Task item:
Extract every line below that contains the word "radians".

= = = = = = =

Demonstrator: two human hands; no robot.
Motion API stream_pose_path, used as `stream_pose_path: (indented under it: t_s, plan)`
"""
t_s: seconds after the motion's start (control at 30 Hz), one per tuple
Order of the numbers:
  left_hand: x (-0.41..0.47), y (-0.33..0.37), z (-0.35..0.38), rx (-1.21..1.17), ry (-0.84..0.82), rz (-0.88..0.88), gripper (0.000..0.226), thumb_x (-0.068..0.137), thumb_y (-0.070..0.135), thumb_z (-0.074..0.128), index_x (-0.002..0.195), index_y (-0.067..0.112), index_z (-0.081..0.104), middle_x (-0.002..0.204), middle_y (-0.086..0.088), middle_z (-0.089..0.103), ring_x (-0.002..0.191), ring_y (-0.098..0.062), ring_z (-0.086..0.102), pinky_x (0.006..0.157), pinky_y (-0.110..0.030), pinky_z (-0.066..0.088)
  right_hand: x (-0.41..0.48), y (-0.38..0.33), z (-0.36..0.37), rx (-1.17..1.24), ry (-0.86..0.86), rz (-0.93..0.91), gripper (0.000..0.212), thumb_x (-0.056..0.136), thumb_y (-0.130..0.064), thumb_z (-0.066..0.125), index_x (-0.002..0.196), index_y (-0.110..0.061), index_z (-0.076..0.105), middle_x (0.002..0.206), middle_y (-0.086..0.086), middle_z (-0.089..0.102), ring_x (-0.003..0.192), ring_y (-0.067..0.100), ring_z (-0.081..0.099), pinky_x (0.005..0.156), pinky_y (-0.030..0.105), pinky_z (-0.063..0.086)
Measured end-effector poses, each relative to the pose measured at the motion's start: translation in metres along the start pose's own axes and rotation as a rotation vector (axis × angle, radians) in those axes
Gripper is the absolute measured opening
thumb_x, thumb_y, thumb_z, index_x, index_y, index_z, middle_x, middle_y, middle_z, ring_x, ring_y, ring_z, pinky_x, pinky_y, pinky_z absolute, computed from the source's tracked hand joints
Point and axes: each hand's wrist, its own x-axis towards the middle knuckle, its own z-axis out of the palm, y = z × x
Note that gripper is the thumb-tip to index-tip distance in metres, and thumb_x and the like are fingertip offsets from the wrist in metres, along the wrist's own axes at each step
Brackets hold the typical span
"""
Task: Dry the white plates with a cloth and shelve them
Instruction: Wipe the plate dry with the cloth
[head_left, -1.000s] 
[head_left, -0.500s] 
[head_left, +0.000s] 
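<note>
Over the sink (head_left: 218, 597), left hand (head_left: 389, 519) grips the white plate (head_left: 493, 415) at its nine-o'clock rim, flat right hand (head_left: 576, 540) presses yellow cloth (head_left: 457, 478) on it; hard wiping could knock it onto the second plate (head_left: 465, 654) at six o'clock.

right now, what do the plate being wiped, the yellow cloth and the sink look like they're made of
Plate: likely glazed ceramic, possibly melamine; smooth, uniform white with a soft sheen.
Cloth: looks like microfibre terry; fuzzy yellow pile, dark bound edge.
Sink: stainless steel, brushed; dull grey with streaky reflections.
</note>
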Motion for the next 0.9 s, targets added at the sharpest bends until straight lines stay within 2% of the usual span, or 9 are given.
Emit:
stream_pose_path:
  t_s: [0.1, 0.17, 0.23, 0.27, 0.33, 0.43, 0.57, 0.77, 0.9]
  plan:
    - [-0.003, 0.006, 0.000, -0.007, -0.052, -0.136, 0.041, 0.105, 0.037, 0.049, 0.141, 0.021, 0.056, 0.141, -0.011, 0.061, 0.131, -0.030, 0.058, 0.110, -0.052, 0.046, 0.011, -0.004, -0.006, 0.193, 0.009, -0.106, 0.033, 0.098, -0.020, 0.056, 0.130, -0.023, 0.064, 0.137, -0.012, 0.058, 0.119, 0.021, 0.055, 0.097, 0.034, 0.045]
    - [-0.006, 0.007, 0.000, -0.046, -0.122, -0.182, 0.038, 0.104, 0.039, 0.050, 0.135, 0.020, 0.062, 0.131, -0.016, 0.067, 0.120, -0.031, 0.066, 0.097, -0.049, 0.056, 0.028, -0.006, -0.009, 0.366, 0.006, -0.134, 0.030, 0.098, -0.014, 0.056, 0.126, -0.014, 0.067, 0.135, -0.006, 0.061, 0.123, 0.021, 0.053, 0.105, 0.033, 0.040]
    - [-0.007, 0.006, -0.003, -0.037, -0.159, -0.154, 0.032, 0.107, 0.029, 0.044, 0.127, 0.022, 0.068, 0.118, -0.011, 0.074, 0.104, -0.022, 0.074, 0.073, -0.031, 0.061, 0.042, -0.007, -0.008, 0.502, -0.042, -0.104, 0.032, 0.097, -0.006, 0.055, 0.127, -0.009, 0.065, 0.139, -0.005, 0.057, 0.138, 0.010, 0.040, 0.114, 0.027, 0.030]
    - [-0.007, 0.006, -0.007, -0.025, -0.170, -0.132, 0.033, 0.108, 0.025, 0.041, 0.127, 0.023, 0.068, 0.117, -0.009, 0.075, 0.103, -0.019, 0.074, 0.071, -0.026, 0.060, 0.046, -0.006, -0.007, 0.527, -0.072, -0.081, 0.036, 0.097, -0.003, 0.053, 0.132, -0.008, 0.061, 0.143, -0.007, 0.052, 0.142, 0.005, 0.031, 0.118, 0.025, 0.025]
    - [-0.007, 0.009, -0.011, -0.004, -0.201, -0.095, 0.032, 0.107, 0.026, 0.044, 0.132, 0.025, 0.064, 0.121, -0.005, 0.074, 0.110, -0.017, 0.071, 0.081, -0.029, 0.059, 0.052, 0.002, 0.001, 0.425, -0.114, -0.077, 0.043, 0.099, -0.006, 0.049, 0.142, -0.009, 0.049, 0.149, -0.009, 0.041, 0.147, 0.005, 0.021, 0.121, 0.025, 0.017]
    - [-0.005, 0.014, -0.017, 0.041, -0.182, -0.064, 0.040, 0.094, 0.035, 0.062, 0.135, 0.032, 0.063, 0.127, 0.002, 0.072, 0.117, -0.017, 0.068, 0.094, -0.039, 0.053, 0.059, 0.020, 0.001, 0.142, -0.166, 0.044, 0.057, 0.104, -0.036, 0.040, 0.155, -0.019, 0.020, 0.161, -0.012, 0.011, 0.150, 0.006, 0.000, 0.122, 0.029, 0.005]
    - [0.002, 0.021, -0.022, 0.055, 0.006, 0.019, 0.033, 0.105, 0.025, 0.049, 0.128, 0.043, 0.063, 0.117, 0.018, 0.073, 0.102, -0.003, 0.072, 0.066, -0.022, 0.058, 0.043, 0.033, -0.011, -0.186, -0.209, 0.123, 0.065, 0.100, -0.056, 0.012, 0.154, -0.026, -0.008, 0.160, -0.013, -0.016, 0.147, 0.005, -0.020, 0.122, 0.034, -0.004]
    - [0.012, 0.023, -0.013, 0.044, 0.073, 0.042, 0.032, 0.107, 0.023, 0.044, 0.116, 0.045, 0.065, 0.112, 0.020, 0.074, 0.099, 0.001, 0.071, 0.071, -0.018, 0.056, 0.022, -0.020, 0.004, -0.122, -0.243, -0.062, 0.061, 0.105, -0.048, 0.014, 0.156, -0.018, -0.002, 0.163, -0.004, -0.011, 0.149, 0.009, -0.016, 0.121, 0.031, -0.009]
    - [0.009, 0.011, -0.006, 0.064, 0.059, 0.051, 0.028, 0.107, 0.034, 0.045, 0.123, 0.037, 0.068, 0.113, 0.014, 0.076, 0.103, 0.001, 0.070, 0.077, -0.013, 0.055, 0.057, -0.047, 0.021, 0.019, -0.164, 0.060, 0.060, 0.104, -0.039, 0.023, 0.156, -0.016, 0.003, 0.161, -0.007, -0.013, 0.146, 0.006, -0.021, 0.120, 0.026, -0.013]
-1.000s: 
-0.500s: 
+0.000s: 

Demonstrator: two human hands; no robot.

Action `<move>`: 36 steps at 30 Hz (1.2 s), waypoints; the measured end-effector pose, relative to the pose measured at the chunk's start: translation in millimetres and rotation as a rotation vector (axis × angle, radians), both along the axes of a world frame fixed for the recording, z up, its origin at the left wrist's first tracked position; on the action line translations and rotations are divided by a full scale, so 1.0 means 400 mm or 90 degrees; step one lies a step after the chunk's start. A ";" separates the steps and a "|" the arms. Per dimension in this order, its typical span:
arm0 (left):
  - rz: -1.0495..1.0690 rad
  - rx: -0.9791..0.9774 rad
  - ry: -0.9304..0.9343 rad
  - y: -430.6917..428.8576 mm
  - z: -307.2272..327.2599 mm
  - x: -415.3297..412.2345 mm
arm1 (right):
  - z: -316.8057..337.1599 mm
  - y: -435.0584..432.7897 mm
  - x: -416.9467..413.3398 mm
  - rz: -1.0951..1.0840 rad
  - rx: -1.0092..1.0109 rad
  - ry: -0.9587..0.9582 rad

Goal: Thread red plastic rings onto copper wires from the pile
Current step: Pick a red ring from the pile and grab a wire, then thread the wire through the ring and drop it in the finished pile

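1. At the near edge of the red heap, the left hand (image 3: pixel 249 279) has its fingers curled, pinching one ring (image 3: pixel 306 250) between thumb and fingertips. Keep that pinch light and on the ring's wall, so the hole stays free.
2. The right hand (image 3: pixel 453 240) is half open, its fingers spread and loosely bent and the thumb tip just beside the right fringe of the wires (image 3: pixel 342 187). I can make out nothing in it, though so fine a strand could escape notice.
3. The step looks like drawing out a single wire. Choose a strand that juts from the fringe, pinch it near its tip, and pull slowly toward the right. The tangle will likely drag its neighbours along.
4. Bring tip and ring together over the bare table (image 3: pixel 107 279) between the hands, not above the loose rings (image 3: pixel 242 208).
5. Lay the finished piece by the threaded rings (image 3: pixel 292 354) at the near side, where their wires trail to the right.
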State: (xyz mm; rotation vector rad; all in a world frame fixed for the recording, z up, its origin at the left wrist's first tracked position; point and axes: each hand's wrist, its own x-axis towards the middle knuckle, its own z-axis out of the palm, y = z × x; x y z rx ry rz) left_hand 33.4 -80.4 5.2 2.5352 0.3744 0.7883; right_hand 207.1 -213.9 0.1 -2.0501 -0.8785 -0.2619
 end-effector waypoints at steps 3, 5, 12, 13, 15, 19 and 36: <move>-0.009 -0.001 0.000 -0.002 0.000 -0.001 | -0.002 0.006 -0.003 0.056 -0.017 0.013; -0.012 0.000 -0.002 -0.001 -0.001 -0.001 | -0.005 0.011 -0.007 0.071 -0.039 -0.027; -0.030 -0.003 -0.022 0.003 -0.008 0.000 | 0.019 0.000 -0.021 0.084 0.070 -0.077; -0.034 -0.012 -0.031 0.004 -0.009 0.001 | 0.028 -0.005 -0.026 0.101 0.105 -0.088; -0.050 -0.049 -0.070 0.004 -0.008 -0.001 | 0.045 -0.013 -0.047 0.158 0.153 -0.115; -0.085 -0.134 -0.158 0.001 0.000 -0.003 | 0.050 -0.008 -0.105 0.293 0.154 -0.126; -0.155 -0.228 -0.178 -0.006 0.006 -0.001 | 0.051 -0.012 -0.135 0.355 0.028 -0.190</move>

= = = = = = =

Written response:
Measured end-effector poses, each relative to the pose measured at the motion's start: translation in metres along the start pose's own axes and rotation as a rotation vector (axis × angle, radians) in those axes
Action `<move>`: 36 steps at 30 Hz (1.2 s), waypoints; the measured end-effector pose, relative to the pose measured at the chunk's start: translation in millimetres and rotation as a rotation vector (axis × angle, radians), both along the axes of a world frame fixed for the recording, z up, its origin at the left wrist's first tracked position; on the action line translations and rotations are divided by a full scale, so 1.0 means 400 mm or 90 degrees; step one lies a step after the chunk's start. A ";" separates the steps and a "|" the arms. Per dimension in this order, its typical span:

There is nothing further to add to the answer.